── DATA EXTRACT ──

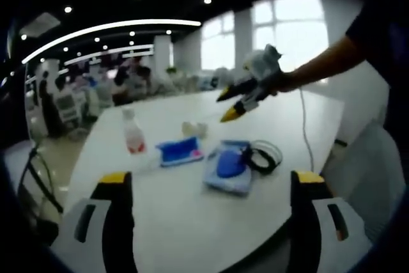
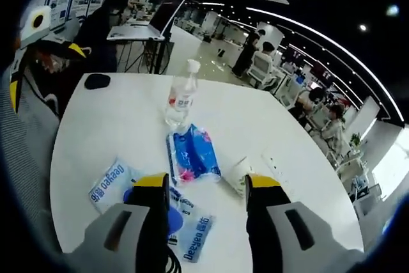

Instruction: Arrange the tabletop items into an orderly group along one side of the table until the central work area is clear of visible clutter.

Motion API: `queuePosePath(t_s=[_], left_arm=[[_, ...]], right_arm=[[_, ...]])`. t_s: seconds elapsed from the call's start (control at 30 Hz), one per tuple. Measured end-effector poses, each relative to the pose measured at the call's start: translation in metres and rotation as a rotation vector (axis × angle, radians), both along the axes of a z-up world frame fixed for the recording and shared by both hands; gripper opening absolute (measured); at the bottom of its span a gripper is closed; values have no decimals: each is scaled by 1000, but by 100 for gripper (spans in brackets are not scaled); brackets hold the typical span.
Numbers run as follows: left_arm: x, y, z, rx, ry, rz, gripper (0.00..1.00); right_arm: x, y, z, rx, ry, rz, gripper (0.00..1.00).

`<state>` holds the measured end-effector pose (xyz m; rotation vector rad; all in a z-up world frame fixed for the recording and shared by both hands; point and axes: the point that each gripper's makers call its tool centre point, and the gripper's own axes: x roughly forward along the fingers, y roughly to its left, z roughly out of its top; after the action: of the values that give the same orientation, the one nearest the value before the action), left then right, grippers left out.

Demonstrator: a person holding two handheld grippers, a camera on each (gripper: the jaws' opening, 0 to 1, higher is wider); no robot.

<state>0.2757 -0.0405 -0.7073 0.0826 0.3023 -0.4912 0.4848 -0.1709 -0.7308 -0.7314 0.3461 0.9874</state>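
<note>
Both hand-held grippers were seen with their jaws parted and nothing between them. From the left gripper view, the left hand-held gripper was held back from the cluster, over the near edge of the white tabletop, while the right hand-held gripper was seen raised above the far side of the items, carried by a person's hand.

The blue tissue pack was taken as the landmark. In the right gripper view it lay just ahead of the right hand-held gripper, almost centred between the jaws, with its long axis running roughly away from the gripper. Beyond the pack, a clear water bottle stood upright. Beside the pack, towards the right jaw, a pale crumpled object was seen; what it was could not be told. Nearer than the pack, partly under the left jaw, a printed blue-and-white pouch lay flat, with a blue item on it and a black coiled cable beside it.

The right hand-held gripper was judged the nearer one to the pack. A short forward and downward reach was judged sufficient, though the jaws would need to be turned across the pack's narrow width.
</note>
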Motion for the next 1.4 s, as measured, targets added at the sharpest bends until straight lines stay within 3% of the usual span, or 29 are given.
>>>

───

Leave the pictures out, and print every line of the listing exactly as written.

Instruction: Arrange the tabletop items into an orderly group along one side of the table until the central work area is clear of visible clutter.

Motion API: `queuePosePath(t_s=[_], left_arm=[[_, ...]], right_arm=[[_, ...]])`. t_s: seconds elapsed from the call's start (control at 30 Hz), one per tuple. Measured end-effector poses, each relative to the pose measured at the call's start: translation in metres and rotation as a rotation vector (axis × angle, radians), both along the axes of a z-up world frame fixed for the recording and shared by both hands; gripper opening absolute (measured); at the bottom of its span a gripper is closed; values have no decimals: each is scaled by 1000, but by 100 for gripper (spans in brackets are not scaled); brackets hold the typical span.
Numbers run as follows: left_arm: x, y, z, rx, ry, rz, gripper (0.00..1.00); right_arm: x, y, z, rx, ry, rz, gripper (0.00..1.00).

`<state>` holds the measured end-effector pose (xyz m; rotation vector rad; all in a z-up world frame fixed for the recording and shared by both hands; point and axes: the point that each gripper's makers call its tool centre point, and the gripper's own axes: x roughly forward along the fingers, y roughly to its left, z roughly out of its top; after the action: of the values that give the same orientation, the one nearest the value before the action), left then right, grippers left out.

Demonstrator: a person holding two handheld grippers, a camera on each (gripper: the jaws' opening, 0 to 1, higher is wider); no robot.

<state>0.2757 -0.0405 -0.7073 0.0826 0.3023 -0.4912 0.4848 -0.1709 -0.7308 -0.7314 0.3461 0.9874</state>
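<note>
Both hand-held grippers were seen with their jaws parted and nothing between them. From the left gripper view, the left hand-held gripper was held back from the cluster, over the near edge of the white tabletop, while the right hand-held gripper was seen raised above the far side of the items, carried by a person's hand.

The blue tissue pack was taken as the landmark. In the right gripper view it lay just ahead of the right hand-held gripper, almost centred between the jaws, with its long axis running roughly away from the gripper. Beyond the pack, a clear water bottle stood upright. Beside the pack, towards the right jaw, a pale crumpled object was seen; what it was could not be told. Nearer than the pack, partly under the left jaw, a printed blue-and-white pouch lay flat, with a blue item on it and a black coiled cable beside it.

The right hand-held gripper was judged the nearer one to the pack. A short forward and downward reach was judged sufficient, though the jaws would need to be turned across the pack's narrow width.
</note>
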Motion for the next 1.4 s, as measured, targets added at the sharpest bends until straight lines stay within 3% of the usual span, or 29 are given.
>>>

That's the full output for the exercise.